3. Think ahead but don’t leave your customers behind

Successful leaders know that in the business world standing still doesn’t exist, at least not for long. Each day, my coworkers and I come to work with the understanding that if we’re not moving forward, we’re already backsliding. Flywire’s success in the education payments market served as a catalyst for expansion into other verticals, such as healthcare, and helped inform our approach to solving different needs of the global citizen demographic.

As much as the industry discusses the need for innovation, it should also be noted that the innovation must be purposeful, accessible, and customer-focused. I’ve witnessed countless application redesigns that promised to impress their users, only to be met with criticism upon launch. Reasons behind this failure could be any number of things, from the company attempting to fix what was never broke to making too many drastic changes at once, but the underlining issue can be boiled down to not building the product, design, etc., around customer needs.

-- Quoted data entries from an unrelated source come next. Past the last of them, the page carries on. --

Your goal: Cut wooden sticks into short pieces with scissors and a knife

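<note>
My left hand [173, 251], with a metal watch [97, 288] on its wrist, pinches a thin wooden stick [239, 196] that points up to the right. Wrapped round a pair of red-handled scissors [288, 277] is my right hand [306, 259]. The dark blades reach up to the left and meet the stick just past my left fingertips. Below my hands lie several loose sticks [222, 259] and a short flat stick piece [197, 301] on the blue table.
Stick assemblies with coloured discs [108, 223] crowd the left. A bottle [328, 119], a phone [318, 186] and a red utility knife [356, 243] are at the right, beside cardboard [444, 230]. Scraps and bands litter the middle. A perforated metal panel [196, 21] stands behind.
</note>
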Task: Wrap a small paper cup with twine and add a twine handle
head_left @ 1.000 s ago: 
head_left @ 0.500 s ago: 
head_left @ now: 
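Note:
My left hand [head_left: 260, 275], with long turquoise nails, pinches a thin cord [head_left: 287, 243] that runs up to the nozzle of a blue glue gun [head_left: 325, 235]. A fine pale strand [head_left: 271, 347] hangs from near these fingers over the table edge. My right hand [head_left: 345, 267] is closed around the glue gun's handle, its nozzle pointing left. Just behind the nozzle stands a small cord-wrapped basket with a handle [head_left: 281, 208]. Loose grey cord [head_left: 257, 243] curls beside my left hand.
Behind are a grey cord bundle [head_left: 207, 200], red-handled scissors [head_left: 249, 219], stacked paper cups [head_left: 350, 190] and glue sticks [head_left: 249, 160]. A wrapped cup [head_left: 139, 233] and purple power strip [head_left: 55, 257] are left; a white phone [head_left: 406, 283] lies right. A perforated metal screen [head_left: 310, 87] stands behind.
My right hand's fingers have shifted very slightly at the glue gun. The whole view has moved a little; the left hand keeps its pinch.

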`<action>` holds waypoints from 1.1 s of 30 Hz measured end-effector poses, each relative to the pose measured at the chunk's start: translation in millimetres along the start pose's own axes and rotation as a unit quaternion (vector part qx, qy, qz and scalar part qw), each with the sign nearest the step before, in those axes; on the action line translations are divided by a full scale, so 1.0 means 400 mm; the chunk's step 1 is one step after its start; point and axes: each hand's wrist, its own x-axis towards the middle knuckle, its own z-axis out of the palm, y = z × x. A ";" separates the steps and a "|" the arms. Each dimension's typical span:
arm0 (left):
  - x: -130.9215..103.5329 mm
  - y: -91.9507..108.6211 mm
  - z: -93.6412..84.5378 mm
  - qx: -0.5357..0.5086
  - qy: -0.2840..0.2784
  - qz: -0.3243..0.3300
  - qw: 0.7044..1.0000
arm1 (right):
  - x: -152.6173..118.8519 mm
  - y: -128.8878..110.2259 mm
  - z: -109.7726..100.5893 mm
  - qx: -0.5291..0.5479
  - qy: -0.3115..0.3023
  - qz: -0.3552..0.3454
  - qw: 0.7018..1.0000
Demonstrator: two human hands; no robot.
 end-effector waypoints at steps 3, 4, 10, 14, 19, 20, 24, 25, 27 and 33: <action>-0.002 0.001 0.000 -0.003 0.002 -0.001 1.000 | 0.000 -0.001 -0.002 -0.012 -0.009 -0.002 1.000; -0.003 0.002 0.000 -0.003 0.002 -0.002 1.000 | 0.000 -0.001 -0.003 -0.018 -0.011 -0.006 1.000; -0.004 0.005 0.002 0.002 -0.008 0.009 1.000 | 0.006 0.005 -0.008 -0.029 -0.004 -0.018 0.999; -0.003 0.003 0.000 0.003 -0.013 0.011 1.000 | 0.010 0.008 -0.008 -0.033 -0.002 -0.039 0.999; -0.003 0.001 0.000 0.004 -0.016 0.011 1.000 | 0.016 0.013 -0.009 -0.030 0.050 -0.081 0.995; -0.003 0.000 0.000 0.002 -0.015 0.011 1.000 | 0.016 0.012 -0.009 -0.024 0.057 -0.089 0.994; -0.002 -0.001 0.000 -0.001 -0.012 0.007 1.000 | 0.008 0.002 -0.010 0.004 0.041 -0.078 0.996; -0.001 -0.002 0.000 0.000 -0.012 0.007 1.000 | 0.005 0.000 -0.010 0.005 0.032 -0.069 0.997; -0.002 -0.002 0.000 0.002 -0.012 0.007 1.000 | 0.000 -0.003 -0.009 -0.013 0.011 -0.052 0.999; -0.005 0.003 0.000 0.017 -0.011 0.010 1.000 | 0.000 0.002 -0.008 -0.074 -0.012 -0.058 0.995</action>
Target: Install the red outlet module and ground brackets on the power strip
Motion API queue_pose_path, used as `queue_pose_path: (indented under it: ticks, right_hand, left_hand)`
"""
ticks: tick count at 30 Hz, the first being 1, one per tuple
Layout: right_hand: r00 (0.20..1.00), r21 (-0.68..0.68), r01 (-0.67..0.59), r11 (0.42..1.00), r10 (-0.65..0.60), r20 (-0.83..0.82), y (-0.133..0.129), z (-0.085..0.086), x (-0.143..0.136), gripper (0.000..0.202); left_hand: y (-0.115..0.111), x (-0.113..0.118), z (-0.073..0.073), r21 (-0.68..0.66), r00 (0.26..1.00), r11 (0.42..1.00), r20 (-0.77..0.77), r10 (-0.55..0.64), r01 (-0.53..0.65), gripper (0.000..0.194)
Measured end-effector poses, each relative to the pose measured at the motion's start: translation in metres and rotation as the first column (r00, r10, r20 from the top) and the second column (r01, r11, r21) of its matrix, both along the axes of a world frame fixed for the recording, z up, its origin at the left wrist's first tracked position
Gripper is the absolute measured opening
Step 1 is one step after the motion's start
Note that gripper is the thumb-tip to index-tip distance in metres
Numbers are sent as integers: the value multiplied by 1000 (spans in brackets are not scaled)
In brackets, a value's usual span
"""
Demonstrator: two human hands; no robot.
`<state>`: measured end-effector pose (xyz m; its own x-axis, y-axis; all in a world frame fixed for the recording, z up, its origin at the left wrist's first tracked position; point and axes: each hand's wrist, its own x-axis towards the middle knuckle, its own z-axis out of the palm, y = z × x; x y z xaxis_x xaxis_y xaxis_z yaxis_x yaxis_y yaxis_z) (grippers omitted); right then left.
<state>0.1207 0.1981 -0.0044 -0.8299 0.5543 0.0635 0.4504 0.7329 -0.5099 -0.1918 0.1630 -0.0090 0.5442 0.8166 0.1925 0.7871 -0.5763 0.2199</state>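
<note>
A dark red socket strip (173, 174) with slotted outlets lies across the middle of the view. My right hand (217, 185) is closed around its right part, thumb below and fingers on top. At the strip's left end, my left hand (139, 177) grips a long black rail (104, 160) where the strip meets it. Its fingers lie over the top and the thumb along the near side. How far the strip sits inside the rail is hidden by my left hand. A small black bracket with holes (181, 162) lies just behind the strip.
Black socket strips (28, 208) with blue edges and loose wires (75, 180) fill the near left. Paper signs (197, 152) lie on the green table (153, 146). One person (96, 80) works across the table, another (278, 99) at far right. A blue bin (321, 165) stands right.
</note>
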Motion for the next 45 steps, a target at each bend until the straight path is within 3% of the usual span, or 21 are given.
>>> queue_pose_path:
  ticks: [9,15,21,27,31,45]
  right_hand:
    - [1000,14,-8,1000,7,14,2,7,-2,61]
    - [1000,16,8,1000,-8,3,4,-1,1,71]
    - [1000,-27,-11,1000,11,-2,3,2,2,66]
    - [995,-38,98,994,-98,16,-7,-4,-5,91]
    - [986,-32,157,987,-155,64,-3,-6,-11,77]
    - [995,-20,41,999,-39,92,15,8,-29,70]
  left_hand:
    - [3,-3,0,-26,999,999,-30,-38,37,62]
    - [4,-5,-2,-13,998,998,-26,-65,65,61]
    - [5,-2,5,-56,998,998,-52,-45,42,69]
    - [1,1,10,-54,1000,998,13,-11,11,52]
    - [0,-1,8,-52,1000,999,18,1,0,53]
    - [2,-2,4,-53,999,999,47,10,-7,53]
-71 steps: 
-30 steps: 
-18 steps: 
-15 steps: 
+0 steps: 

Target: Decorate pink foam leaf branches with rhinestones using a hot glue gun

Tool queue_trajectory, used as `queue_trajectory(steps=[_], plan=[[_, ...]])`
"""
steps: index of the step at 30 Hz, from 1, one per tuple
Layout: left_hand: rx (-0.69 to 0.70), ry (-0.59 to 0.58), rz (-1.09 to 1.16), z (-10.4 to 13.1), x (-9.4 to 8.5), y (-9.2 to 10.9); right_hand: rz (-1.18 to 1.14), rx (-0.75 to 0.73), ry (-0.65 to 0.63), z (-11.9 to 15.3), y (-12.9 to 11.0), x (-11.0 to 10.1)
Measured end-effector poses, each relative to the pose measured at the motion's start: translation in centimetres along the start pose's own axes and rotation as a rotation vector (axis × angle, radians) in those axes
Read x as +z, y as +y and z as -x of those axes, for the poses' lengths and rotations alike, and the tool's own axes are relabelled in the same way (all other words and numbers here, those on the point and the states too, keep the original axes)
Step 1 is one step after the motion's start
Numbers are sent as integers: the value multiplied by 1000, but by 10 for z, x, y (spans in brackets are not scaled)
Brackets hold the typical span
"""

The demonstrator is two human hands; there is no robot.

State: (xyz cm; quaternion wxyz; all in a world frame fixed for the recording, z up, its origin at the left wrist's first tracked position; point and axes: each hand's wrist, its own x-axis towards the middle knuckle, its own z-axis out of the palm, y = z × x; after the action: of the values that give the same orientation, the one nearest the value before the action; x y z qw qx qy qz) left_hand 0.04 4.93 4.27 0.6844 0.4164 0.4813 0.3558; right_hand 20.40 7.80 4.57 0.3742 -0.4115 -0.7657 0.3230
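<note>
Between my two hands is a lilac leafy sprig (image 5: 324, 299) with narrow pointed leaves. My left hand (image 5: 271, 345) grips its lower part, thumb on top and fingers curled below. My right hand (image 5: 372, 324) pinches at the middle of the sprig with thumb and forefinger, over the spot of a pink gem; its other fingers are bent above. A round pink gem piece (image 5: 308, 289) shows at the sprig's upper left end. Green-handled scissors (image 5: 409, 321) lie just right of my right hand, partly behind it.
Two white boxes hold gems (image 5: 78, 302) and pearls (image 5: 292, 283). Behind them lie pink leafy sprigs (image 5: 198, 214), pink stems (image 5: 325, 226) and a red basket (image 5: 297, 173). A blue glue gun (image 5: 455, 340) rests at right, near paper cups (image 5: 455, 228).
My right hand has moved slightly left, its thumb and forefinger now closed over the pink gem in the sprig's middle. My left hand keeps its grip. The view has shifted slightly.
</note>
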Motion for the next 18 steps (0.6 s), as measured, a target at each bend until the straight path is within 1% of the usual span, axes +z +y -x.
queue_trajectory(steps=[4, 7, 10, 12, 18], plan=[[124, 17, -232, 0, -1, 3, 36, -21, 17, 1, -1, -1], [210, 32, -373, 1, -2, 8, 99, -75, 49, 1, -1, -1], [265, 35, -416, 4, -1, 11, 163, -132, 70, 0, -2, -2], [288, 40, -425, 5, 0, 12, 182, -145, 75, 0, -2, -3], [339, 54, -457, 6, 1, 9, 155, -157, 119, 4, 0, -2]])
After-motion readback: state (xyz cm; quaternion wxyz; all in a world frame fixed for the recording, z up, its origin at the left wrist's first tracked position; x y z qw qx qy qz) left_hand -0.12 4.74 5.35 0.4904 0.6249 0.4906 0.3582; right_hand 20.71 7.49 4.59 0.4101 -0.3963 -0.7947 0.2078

4. Keep evolving with your customer

The needs of global citizens are complex and always changing, but our understanding that customer needs are constantly evolving has contributed to the company’s ability to keep up with, and ahead, of these needs. We’ve learned the importance of re-evaluating company’s goals and how they incorporate new or evolved customer needs.

Sometimes the new consumer needs can feel trending, but writing it off can mean falling behind in the market. By the time the business makes the move to catch up with its competitors and fulfill the consumer needs, it’s often already too late. The bottom line is that customers, through their choices, help to lead and influence markets as much as companies.